| How to complete this task |
Filter the lines below, keeping each one that holds "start".
★ ★ ★
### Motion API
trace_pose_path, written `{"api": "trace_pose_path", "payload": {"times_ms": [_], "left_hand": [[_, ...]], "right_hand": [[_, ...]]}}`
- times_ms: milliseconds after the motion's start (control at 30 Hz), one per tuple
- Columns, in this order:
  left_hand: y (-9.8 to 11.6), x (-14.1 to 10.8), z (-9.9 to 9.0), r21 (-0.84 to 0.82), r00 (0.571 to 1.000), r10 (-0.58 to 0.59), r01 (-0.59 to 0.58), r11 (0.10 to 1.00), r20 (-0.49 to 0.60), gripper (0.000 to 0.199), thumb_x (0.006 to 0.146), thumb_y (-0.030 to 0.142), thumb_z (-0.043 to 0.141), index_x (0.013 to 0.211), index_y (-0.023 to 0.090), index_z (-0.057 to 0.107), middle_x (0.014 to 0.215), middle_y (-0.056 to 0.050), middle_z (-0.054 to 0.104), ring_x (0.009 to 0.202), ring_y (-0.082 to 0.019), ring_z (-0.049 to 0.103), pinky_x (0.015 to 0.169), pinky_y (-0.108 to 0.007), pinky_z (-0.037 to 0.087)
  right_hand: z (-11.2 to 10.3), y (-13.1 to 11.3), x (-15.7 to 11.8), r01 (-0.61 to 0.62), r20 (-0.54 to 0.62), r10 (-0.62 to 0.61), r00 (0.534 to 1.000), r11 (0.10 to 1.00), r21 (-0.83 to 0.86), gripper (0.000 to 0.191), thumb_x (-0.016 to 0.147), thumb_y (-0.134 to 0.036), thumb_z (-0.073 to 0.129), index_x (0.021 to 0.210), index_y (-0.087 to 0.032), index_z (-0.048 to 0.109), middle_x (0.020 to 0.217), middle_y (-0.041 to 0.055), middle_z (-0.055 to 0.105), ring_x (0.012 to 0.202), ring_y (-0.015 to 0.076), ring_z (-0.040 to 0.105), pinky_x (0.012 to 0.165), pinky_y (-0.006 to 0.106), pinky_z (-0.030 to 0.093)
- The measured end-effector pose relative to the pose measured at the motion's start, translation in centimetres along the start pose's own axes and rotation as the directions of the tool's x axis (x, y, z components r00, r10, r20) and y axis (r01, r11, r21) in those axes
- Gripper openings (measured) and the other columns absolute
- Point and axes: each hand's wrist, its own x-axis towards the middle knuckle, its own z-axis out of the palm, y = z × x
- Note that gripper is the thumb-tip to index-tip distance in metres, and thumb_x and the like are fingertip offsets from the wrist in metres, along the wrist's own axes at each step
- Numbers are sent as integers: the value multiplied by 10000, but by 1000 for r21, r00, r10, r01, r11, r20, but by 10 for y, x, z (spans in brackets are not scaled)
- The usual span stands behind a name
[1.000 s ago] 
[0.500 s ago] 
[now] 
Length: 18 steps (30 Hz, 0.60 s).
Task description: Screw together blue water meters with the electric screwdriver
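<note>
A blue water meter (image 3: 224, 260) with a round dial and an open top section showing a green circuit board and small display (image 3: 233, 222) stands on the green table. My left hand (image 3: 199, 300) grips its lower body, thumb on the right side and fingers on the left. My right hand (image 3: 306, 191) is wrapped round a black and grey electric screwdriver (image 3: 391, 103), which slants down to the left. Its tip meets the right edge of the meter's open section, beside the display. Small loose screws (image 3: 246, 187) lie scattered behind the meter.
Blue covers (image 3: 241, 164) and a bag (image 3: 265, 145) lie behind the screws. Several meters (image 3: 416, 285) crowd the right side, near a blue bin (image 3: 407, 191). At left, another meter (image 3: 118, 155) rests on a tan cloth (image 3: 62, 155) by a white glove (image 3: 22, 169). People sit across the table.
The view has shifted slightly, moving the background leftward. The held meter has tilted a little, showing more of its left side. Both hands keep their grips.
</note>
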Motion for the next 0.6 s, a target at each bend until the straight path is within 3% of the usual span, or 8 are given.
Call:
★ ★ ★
| Task output |
- times_ms: milliseconds after the motion's start (control at 30 Hz), one per tuple
- The measured end-effector pose relative to the pose measured at the motion's start, translation in centimetres along the start pose's own axes and rotation as the directions of the tool's x axis (x, y, z components r00, r10, r20) and y axis (r01, r11, r21) in those axes

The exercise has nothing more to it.